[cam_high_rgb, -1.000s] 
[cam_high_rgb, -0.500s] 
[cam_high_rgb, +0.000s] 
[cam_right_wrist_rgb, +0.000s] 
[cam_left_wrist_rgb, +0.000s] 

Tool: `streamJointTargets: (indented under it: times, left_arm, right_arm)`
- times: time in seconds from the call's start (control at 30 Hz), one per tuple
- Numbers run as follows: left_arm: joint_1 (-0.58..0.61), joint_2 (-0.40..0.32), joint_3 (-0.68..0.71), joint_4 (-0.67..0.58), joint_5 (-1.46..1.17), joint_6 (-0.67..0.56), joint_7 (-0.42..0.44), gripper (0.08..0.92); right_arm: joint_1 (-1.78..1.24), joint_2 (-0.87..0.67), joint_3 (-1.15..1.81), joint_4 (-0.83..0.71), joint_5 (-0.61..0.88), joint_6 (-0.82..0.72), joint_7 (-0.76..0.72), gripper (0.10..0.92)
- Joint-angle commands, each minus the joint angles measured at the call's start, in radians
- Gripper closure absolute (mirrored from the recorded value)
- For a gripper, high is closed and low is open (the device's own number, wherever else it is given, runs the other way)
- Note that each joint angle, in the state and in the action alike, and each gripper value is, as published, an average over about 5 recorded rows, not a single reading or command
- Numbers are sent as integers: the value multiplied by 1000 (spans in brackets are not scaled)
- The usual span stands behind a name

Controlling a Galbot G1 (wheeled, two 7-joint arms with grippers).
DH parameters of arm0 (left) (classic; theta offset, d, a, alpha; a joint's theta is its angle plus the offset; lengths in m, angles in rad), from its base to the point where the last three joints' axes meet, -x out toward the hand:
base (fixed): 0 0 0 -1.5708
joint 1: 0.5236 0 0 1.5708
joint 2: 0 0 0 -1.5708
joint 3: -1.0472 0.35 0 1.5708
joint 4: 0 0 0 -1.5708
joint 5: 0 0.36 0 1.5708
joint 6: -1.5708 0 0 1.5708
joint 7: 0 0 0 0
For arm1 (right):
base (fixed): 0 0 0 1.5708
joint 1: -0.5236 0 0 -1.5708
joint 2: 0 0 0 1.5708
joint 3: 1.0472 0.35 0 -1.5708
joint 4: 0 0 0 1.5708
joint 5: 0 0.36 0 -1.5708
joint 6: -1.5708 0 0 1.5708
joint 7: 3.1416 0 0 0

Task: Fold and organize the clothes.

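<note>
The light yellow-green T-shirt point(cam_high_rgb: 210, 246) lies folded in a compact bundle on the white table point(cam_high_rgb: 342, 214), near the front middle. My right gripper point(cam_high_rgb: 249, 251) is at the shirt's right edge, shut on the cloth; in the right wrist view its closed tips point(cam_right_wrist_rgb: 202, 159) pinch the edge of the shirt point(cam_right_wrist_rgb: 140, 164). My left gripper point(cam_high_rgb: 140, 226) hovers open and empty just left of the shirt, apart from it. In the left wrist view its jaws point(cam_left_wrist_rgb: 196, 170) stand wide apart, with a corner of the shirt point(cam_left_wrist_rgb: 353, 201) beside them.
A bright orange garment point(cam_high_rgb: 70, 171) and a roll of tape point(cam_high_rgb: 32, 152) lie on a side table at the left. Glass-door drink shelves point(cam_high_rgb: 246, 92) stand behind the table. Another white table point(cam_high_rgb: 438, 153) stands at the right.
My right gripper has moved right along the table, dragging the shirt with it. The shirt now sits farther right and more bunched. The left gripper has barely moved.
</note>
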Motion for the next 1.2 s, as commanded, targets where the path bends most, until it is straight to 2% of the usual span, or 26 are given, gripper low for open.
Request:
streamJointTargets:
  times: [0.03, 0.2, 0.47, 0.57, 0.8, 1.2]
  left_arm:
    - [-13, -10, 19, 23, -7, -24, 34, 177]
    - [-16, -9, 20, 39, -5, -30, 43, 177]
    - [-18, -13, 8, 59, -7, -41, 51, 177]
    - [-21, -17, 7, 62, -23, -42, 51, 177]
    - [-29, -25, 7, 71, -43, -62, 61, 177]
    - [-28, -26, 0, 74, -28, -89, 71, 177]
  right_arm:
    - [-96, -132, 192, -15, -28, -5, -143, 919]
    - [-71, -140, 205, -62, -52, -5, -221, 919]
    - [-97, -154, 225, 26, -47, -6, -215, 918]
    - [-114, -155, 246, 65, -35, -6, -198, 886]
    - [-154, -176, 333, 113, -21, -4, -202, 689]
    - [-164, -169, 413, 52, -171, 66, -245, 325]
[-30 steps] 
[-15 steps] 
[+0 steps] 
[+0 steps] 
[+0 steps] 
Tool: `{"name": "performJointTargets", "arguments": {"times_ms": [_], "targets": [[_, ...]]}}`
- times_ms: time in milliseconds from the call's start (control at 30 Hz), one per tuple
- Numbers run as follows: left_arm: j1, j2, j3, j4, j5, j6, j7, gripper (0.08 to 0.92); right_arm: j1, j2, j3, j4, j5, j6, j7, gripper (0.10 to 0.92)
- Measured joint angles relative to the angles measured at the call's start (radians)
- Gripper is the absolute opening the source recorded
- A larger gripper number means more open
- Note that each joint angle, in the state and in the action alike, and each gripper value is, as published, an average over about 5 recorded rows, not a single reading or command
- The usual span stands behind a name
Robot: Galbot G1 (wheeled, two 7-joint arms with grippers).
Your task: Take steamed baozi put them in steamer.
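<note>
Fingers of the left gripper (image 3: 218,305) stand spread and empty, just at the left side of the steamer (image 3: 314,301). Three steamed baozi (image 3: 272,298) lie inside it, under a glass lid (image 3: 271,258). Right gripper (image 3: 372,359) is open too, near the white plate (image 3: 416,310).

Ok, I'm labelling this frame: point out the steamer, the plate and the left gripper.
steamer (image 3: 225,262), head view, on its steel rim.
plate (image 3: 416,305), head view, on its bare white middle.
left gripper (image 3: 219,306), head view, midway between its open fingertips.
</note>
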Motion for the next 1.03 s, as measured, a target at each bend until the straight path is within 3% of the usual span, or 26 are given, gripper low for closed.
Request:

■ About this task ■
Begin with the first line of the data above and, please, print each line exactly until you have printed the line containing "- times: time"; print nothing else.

■ Task solution ■
[cam_high_rgb, -1.000s] 
[cam_high_rgb, -0.500s] 
[cam_high_rgb, +0.000s] 
[cam_right_wrist_rgb, +0.000s] 
[cam_left_wrist_rgb, +0.000s] 

Tool: `streamJointTargets: (indented under it: times, left_arm, right_arm)`
- times: time in seconds from the call's start (control at 30 Hz), one per tuple

The requested output is now complete.